How Norma Jeane Inspired ‘Blonde’

Norma Jeane visiting her half-sister Berniece (centre) in 1944

With the Netflix adaptation of Blonde now in production, Joyce Carol Oates tells Crime Reads that it was originally conceived on a more modest scale – and while this epic novel has its admirers, others may wish it had stayed that way. (The photo above shows Norma Jeane aged 18. Oates was inspired by a picture of her at 16, but doesn’t say which one. As there aren’t many photos of Norma Jeane at 16 apart from her wedding portraits, I’ve chosen this one as it seems to capture the wholesome quality that first caught Oates’ eye.)

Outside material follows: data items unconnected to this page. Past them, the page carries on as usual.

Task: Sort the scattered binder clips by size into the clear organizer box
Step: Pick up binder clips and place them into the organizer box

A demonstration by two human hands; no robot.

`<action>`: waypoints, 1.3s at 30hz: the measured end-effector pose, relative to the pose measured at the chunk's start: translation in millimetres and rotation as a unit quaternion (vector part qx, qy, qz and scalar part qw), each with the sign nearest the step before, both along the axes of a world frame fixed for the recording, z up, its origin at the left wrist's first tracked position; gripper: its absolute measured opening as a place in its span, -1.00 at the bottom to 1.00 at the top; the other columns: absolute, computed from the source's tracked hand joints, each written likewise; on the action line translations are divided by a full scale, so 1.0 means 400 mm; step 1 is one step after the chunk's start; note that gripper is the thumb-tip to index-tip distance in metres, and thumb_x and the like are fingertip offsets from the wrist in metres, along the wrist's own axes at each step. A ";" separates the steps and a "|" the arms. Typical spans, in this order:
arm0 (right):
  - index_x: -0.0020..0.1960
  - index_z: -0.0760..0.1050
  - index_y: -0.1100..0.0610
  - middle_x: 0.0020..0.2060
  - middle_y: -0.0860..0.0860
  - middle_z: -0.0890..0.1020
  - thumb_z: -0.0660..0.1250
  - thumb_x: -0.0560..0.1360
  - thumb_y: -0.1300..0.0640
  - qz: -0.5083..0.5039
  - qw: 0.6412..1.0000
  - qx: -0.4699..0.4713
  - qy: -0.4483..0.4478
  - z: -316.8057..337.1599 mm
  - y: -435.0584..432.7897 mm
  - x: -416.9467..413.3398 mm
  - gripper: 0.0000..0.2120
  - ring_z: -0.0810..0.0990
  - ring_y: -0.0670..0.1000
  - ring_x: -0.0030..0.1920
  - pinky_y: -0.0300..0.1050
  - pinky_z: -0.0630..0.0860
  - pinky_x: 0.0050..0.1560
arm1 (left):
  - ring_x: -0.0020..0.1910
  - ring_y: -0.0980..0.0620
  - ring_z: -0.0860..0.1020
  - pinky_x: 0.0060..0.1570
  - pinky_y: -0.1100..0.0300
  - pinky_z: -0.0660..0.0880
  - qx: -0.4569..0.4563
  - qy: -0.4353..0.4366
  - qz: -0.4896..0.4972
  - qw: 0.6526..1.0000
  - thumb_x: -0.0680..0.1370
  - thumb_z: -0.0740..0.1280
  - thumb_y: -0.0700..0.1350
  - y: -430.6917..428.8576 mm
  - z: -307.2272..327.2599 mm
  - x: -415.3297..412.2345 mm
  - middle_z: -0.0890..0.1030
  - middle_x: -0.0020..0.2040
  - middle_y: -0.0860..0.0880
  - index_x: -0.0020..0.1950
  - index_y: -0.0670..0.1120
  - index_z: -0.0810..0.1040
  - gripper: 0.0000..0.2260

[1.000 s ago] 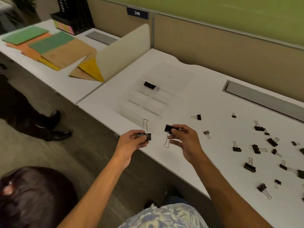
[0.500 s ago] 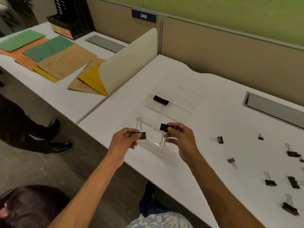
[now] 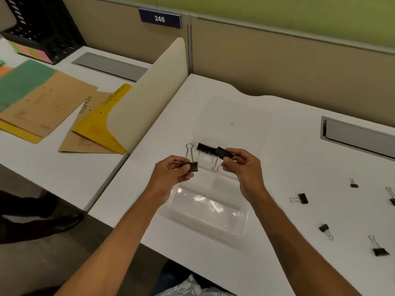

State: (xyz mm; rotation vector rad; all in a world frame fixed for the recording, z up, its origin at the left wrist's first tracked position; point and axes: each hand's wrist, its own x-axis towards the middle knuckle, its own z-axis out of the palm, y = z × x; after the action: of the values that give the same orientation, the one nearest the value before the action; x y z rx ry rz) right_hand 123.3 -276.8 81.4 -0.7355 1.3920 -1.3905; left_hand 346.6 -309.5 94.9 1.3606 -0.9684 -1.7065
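1. Left hand is pinched shut on a large black binder clip – fingers on the black body, one wire handle standing upright above it.
2. Right hand is pinched shut on a second large black clip, body tilted, wire handle hanging down and to the left.
3. Both hands hover above the clear organizer box, which sits on the white desk near its front edge. The two held clips are close together but apart, not touching.
4. Box is transparent, lid open and lying flat behind it toward the partition. Dividers are faint; compartment count is hard to tell.
5. One large black clip in the box already lies at the far end of the box, just behind the right-hand clip. Which compartment exactly – cannot tell.
6. Loose clips remain on the desk to the right, well apart from the box: a medium clip, a small clip, another small one nearer the front, a medium clip by the front edge, and one cut off at the right edge.
7. Left of the desk divider, coloured folders lie on the neighbouring desk.
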 end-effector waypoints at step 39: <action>0.11 0.62 0.09 -0.13 -0.05 0.71 0.43 0.50 0.11 -0.001 0.961 0.107 0.256 -0.071 -0.234 0.091 -0.81 0.66 -0.09 -0.15 -0.22 0.60 -0.18 | -0.29 -0.03 0.62 -0.19 0.17 0.59 0.012 -0.118 -0.217 0.969 0.50 0.44 -0.26 -0.369 -0.082 -0.065 0.68 -0.14 -0.17 0.06 -0.17 0.64 -0.85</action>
State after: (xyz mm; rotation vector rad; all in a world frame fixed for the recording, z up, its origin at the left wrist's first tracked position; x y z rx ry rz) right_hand 159.9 -370.3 53.1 -0.9920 1.9098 -1.0629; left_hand 320.4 -457.1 62.3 1.4679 -1.4723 -1.9018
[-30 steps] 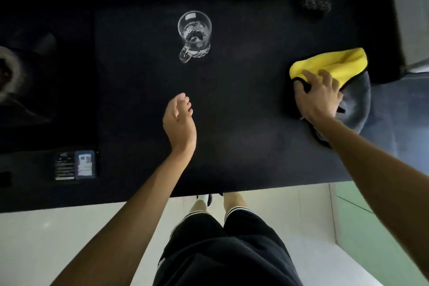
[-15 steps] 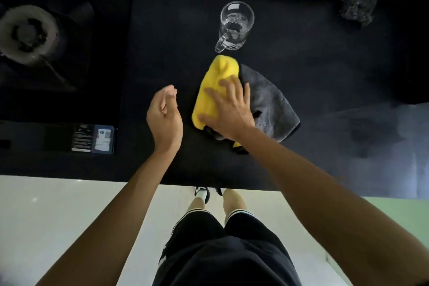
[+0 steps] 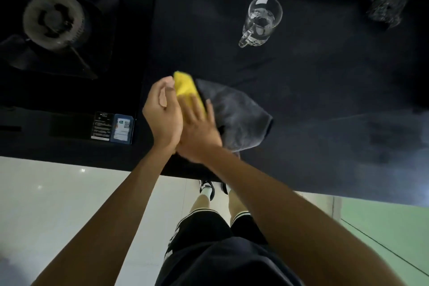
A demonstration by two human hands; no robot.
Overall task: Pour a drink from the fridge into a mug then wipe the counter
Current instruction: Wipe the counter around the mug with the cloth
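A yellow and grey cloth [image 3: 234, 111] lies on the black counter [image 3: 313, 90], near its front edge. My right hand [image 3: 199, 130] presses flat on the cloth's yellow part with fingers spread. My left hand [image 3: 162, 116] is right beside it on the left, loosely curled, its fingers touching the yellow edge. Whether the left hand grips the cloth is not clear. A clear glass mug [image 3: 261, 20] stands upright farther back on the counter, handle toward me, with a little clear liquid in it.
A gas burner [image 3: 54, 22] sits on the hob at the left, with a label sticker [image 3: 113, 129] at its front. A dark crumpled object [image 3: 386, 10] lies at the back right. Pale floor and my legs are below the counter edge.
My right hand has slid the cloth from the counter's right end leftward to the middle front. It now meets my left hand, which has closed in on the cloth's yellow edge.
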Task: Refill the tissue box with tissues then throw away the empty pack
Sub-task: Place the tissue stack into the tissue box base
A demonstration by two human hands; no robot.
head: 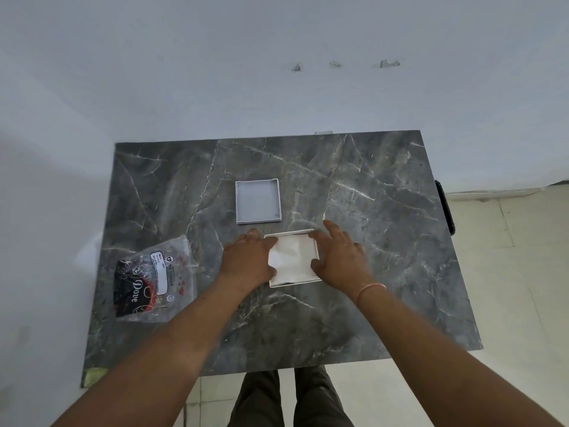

“I saw a very touching photograph of Norma Jeane Baker taken when she was 16—brunette, pretty but not glamorous, very sweet & hopeful—looking—not unlike my mother & girls with whom I went to school many years ago. Girls whose great hope was to be loved—married, & to have children. I felt such sympathy for her, who would be dead in twenty years, as an American ‘icon’—who made millions of dollars for others (men) but not so much for herself. The project began as a short novel, a post-Modernist ironic tragedy that would end with Norma Jeane’s new name: ‘Marilyn Monroe.’ But when I came to this ending, I saw that the great story lay ahead—& reconstituted the material as an epic, with many sub-themes that allowed me to explore obsessions of the era, particularly Cold War politics.”